CFV: Project Trinity

Mon Apr 24 19:54:54 UTC 2017

Hi Volker,

On 4/24/2017 12:30 PM, Volker Simonis wrote:
> This certainly sounds very ambitious! I'm not an expert in this area,
> but I don't think there's even a good C/C++ API which covers this
> broad range of "accelerators".
It may look ambitious, but if we restrict ourselves to a particular 
domain of bulk data processing and look at this library as a domain 
specific java library that offers a standard interface backend to 
multiple accelerators, it is still a plausible goal to achieve. Such an 
API will have the best chance for adoption in the "portable" Java world.

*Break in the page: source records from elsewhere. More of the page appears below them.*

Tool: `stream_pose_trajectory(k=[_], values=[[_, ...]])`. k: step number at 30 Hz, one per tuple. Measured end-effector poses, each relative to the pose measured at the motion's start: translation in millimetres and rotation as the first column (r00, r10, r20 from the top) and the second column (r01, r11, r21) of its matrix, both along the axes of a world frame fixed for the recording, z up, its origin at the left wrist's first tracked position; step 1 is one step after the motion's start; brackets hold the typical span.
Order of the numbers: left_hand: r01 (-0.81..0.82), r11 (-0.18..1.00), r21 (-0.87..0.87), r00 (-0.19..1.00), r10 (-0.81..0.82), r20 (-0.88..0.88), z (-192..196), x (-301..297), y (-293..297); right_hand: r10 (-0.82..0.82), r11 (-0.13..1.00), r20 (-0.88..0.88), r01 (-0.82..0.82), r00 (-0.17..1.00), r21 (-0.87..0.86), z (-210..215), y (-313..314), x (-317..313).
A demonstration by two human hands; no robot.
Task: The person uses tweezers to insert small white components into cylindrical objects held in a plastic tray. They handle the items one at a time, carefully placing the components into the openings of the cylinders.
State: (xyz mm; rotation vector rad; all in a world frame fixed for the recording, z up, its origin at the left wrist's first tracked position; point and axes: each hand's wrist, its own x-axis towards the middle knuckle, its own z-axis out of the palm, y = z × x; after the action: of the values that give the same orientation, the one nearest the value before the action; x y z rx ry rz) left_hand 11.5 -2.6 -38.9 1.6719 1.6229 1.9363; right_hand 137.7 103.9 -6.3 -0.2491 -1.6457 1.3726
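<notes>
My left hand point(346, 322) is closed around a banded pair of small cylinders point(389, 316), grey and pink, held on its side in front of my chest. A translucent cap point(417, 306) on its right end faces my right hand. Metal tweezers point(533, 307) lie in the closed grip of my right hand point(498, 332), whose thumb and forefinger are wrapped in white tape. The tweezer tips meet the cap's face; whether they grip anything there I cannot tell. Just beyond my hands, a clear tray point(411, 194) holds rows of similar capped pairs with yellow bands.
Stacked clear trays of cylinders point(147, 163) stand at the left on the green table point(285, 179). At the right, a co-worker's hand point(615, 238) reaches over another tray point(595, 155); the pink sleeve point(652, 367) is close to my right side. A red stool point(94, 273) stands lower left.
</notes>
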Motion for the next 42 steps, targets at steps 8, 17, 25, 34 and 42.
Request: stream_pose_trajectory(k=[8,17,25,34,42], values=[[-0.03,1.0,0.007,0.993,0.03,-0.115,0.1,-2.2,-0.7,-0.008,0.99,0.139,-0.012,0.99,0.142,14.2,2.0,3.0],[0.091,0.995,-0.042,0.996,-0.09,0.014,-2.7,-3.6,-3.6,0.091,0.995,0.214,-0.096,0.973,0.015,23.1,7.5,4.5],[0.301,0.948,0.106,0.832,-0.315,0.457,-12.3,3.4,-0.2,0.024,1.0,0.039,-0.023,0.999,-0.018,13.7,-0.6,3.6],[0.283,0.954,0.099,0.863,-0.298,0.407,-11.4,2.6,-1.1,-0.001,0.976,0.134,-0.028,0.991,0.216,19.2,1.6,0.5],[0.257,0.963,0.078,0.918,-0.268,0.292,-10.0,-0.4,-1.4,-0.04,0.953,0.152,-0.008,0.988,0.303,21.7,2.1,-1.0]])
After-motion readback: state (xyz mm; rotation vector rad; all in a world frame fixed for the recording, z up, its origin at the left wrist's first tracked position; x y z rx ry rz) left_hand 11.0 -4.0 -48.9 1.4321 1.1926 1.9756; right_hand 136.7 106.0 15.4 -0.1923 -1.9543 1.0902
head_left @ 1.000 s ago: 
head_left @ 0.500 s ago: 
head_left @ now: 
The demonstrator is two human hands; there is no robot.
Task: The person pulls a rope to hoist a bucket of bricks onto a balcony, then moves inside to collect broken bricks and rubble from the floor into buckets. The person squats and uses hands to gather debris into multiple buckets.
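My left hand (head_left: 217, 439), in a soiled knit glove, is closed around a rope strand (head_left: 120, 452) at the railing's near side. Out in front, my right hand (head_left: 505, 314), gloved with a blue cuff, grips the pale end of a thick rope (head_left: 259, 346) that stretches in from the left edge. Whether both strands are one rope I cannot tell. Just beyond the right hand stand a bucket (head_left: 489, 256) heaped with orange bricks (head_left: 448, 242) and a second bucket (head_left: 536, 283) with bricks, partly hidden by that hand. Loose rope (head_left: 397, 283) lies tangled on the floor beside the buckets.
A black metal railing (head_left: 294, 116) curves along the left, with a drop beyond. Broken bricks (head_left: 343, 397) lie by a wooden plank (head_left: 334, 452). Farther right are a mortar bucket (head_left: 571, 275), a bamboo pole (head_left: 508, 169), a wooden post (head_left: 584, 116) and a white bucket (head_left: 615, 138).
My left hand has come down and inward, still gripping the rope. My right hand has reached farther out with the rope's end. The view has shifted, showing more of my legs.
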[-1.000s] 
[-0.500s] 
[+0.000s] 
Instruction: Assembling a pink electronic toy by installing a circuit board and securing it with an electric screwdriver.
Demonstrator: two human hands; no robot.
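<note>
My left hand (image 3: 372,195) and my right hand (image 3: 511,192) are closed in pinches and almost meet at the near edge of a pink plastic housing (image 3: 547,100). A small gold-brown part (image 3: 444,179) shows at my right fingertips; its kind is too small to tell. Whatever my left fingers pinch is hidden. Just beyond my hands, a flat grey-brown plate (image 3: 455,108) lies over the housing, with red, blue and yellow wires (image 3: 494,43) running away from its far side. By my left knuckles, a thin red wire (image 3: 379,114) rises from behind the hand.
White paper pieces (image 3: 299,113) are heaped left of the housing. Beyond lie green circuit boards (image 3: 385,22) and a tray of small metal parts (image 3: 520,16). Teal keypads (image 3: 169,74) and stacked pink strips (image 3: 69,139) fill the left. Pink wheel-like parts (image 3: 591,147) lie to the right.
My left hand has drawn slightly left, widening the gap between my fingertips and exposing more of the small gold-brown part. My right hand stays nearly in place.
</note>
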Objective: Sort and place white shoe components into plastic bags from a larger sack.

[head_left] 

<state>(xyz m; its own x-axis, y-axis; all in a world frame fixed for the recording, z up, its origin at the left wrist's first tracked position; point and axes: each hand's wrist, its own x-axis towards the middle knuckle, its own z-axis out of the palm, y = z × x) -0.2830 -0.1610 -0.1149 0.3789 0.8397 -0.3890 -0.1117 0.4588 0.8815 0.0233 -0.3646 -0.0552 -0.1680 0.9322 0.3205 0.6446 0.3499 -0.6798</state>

> What we should certainly avoid is
> providing an API which only works with accelerator XXX of vendor YYY.
Indeed, portability will be a key design goal.
> If the goal of this project is to eventually provide a standard Java
> API, it should at least support a wide range of available
> "accelerators" which, to repeat my self, makes it quite ambitious.
The biggest of the problems with accelerator offload is detection of 
code patterns that are suitable to be translated to the accelerator. 
With a dedicated API, and operations in a specific domain, we 
significantly simplify this problem. Based on some prototyping work we 
have done using DAX, we have clearly seen the merits of this approach.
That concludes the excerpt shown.